*Exercise prompt*.
Everything in the data below should be restated word for word.

*Data below*.
━━━━━━━━━━━━━━━━━━━━━━━━━━━━━━
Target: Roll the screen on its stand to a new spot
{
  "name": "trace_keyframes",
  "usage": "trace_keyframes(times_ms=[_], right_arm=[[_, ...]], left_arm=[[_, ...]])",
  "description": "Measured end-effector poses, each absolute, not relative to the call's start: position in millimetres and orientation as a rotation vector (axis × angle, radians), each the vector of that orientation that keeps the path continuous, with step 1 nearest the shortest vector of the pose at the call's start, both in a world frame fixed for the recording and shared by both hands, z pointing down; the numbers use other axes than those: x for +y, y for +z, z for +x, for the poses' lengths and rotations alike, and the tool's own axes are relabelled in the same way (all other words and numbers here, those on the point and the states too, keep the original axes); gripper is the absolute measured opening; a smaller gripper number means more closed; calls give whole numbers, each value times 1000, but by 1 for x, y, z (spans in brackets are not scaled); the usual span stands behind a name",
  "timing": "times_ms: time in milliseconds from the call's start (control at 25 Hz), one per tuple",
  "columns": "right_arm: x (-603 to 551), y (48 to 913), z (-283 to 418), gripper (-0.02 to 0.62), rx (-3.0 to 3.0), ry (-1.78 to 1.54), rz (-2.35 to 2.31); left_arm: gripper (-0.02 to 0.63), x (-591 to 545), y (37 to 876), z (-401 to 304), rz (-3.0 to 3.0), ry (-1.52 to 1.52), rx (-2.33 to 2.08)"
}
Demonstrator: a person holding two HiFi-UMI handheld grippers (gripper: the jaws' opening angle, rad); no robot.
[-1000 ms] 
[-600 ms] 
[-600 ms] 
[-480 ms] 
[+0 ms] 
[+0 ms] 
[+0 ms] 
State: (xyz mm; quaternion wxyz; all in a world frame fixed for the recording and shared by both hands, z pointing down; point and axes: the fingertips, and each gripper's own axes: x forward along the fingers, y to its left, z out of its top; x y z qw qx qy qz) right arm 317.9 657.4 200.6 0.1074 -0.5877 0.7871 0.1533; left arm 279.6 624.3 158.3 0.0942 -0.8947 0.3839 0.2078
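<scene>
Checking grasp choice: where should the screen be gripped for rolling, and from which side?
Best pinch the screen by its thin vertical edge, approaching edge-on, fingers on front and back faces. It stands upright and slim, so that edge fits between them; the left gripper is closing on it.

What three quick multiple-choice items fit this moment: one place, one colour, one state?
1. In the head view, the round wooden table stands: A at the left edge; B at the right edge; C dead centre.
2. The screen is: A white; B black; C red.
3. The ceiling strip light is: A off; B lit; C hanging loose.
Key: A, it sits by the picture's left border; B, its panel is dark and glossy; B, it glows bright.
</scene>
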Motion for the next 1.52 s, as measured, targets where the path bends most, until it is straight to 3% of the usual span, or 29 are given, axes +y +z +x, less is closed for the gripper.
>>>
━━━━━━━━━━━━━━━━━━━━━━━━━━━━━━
*Solution to the problem*.
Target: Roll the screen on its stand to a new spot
{
  "name": "trace_keyframes",
  "usage": "trace_keyframes(times_ms=[_], right_arm=[[_, ...]], left_arm=[[_, ...]])",
  "description": "Measured end-effector poses, each absolute, not relative to the call's start: position in millimetres and orientation as a rotation vector (axis × angle, radians), each the vector of that orientation that keeps the path continuous, with step 1 nearest the shortest vector of the pose at the call's start, both in a world frame fixed for the recording and shared by both hands, z pointing down; the numbers use other axes than those: x for +y, y for +z, z for +x, for the poses' lengths and rotations alike, and the tool's own axes are relabelled in the same way (all other words and numbers here, those on the point and the states too, keep the original axes); gripper is the absolute measured opening; a smaller gripper number means more closed; calls give whole numbers, each value times 1000, but by 1 for x, y, z (spans in brackets are not scaled); the usual span stands behind a name",
  "timing": "times_ms: time in milliseconds from the call's start (control at 25 Hz), one per tuple",
  "columns": "right_arm: x (-603 to 551), y (48 to 913), z (-283 to 418), gripper (-0.02 to 0.62), rx (-3.0 to 3.0), ry (-1.78 to 1.54), rz (-2.35 to 2.31); left_arm: gripper (-0.02 to 0.63), x (-591 to 545), y (37 to 876), z (-401 to 304), rz (-3.0 to 3.0), ry (-1.52 to 1.52), rx (-2.33 to 2.08)"
}
Demonstrator: a person holding two HiFi-UMI handheld grippers (gripper: the jaws' opening angle, rad); no robot.
[-1000 ms] 
[-600 ms] 
[-600 ms] 
[-480 ms] 
[+0 ms] 
[+0 ms] 
[+0 ms] 
State: (xyz mm; quaternion wxyz; all in a world frame fixed for the recording and shared by both hands, z pointing down; point and axes: the fingertips, and each gripper's own axes: x forward along the fingers, y to its left, z out of its top; x y z qw qx qy qz) right arm 317.9 657.4 200.6 0.1074 -0.5877 0.7871 0.1533; left arm 279.6 624.3 158.3 0.0942 -0.8947 0.3839 0.2078
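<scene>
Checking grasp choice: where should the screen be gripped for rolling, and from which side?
Best pinch the screen by its thin vertical edge, approaching edge-on, fingers on front and back faces. It stands upright and slim, so that edge fits between them; the left gripper is closing on it.

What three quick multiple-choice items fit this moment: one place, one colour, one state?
1. In the head view, the round wooden table stands: A at the left edge; B at the right edge; C dead centre.
2. The screen is: A white; B black; C red.
3. The ceiling strip light is: A off; B lit; C hanging loose.
Key: A, it sits by the picture's left border; B, its panel is dark and glossy; B, it glows bright.
</scene>
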Motion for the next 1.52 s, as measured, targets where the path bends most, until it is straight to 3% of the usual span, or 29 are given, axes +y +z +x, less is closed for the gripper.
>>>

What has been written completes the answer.